The Portland area's reputation as a hotbed for alternative medicine has attracted the attention of the nation's pre-eminent medical institute. Now representatives of the National Institutes of Health will hold a town hall meeting later this month in Portland to find out more about how people use what it calls complementary and alternative treatments.

The NIH is devoting more time and money to researching treatment that doesn't follow the strict Western gospel, and this region is a key player. Three years ago, it established two of the dozen alternative medicine research centers in the United States at Oregon Health & Science University and Kaiser Permanente's Center for Health Research.

Both received $8 million grants to research the use of everything from herbs to acupuncture, massage to meditation, to ease some of the most perplexing diseases.

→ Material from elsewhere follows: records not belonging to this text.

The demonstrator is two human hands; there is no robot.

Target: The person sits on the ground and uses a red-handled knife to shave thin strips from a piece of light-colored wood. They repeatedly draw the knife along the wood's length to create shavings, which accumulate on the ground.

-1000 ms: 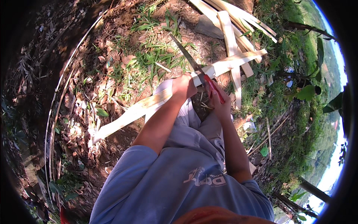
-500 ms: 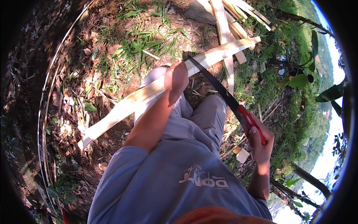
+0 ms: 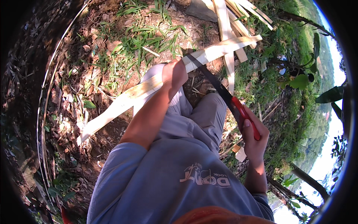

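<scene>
Your left hand (image 3: 174, 73) clasps the pale plank (image 3: 138, 92), slanting across your left knee (image 3: 152, 71). Your right hand (image 3: 255, 130) is wrapped around the red-handled saw (image 3: 220, 87), its blade crossing the plank beside your left hand, tip at the plank's far edge.

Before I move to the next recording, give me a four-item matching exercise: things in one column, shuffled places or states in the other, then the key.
Things
1. red-handled saw with dark blade
2. long, flat, pale wooden strip
3. flat grey stone
4. bare left hand

Places or states
A. lying at the view's top edge
B. held by the bare right hand
C. gripping the strip
D. slanting across the grey-trousered left knee

Pairs: 1B; 2D; 3A; 4C
</scene>
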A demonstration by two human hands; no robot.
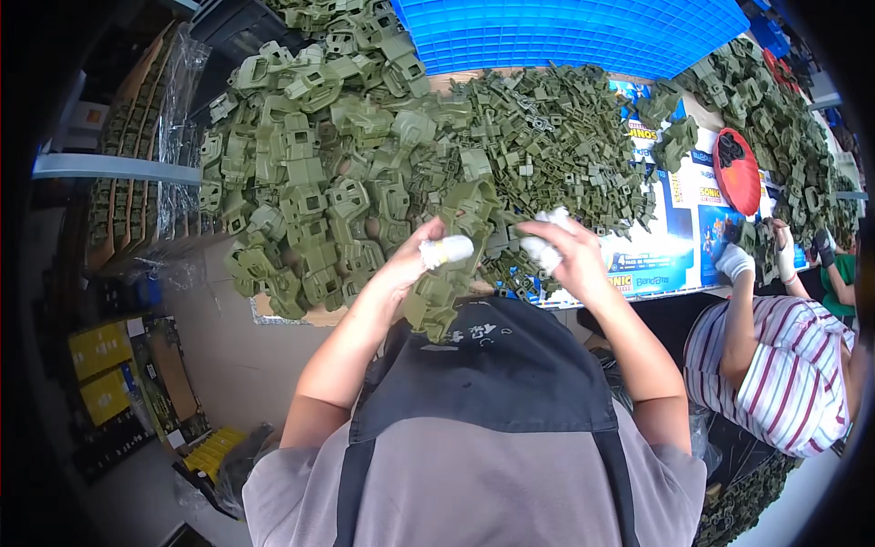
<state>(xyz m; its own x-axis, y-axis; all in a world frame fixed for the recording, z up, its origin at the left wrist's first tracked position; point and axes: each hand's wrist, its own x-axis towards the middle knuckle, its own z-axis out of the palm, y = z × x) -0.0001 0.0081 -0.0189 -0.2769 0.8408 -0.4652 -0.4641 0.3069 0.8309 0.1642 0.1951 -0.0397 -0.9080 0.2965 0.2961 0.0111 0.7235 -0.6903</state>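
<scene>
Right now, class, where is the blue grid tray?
In the head view, the blue grid tray lies at the top centre-right, at the far edge of the table, just beyond the heap of olive-green plastic parts.

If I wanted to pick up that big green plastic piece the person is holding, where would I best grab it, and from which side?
Probably by its upper half, one hand on each side, as the left hand and right hand do now. The long green plastic part hangs upright over the table edge, its lower end free above the apron. Its open, ribbed frame should give fingers edges to hook. Come from the near side; the pile of green parts crowds the far side.
</scene>
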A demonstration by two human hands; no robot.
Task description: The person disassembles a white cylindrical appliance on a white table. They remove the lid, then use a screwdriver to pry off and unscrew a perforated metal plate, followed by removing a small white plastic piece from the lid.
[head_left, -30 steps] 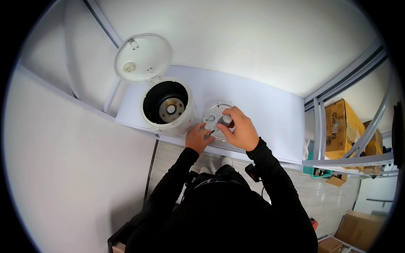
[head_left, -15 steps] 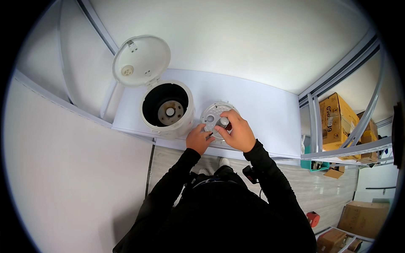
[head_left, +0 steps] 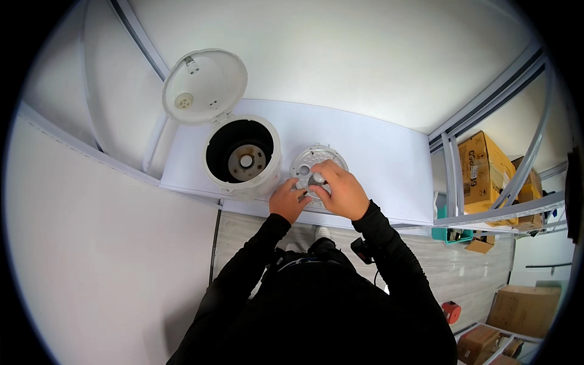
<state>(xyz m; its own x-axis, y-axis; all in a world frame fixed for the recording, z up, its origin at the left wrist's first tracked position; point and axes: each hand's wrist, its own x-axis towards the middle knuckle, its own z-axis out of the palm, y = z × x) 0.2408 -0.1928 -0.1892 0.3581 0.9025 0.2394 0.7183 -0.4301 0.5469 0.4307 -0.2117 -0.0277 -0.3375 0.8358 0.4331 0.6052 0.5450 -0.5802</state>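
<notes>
A round, light-grey inner lid with small holes lies on the white table close to its front edge. My left hand rests at its near left rim, fingers closed around the edge. Over the disc, my right hand pinches a small round whitish knob-like cap between thumb and fingers. Whether the cap is seated or loose cannot be made out. Left of the disc stands a white rice cooker with its lid raised. No pot sits inside, so the stained metal heating plate shows.
The white table runs on to the right, with a pale wall behind it. At the right, a shelf frame holds a yellow carton. A teal bin and a red object are lower right. A white panel fills the left.
My right hand has shifted slightly left over the disc, bringing the small cap along. A dark reddish patch beside it is now covered. My left hand stays at the rim.
</notes>
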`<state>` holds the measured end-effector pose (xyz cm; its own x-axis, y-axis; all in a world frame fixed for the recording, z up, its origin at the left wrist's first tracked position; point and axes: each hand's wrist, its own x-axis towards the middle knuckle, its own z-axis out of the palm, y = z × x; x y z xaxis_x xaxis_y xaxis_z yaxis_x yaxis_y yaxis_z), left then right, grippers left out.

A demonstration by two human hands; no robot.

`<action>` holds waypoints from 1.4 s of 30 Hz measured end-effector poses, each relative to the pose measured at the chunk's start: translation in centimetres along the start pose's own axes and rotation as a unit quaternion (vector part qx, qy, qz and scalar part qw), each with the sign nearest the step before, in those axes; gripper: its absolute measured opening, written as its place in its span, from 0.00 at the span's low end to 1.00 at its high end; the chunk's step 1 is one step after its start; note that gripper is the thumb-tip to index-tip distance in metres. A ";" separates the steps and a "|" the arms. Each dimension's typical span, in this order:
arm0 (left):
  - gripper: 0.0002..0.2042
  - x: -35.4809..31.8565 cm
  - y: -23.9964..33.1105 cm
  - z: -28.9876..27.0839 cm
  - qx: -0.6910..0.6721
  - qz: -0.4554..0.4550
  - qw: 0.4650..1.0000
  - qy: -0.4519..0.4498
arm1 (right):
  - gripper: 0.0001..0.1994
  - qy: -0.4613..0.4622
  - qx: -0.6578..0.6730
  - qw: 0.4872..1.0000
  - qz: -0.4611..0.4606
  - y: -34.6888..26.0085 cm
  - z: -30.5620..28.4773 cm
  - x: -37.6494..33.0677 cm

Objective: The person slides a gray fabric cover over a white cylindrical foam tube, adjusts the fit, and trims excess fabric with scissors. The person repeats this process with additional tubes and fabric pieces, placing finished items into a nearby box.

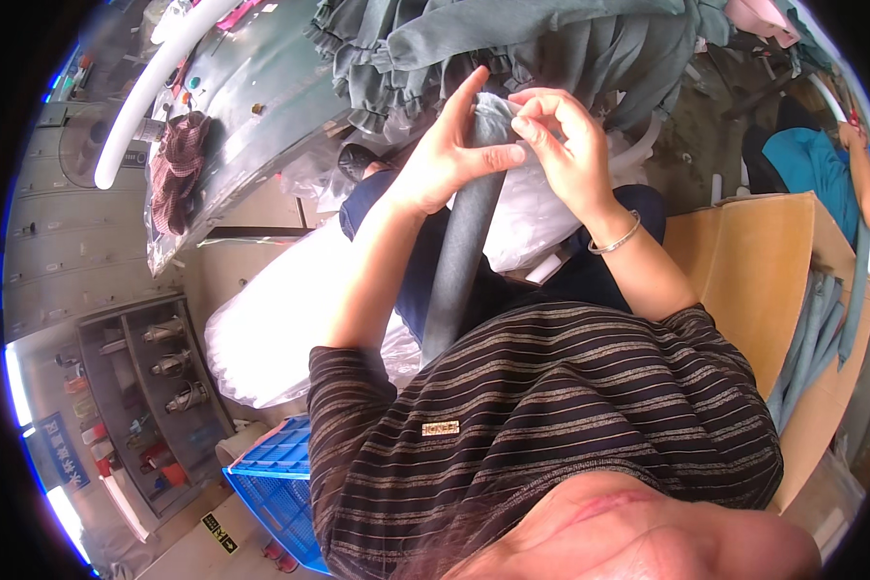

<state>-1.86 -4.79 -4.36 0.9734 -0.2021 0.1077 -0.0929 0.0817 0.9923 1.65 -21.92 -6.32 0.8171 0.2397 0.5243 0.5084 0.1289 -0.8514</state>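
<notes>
A grey-green fabric tube, likely a garment sleeve, rises from my lap and looks drawn over something stiff and long. Its upper end is gathered and crumpled. My left hand lies around this tube just below the gathers, thumb across the front and index finger stretched upward; its other fingers are mostly hidden. At the right side of the gathered end, my right hand has thumb and index finger pinched at the fabric edge. Directly beyond both hands hangs a heap of matching grey-green ruffled garments.
A shiny table extends at the far left, with a checked cloth on its edge. White plastic bags lie around my legs. A blue crate stands at left, a cardboard box at right. Another person's arm shows far right.
</notes>
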 end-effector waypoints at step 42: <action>0.31 -7.9 7.1 0.7 0.594 0.006 0.804 0.032 | 0.03 -0.160 -0.569 0.707 -0.389 -4.9 -5.2 3.8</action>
<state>-10.40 -3.30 1.84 0.9762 -0.1541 0.1528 -0.1997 -0.9136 0.3542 3.66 -26.66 -0.05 0.1597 0.7509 0.6408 0.8076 -0.4727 0.3527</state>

Portland stands apart also because it has four nationally recognized alternative medicine colleges, including the National College of Naturopathic Medicine, the Oregon College of Oriental Medicine, the Oregon School of Massage and Western States Chiropractic College, OHSU officials said.

Together they are using the NIH money to focus on diseases for which Western treatments aren't particularly effective, such as the troubling jaw malady called temperomandibular disease, Kaiser officials add.

Dr. Barry Oken, neurologist and director of OHSU's alternative medicine research center, developed an interest in ginkgo five years ago as a method for stalling or preventing Alzheimer's disease.

"I think there is an incredible amount of stuff out there and a huge amount of it isn't useful," Oken said. Still, "I think there will be significant treatment found for widespread diseases, from cancer to Alzheimer's."

Even finding that something doesn't work is useful, if for no other reason than the amount of money people pay for alternative medicine. In 1997, for example, estimated 40 percent of Americans used complementary and alternative treatments.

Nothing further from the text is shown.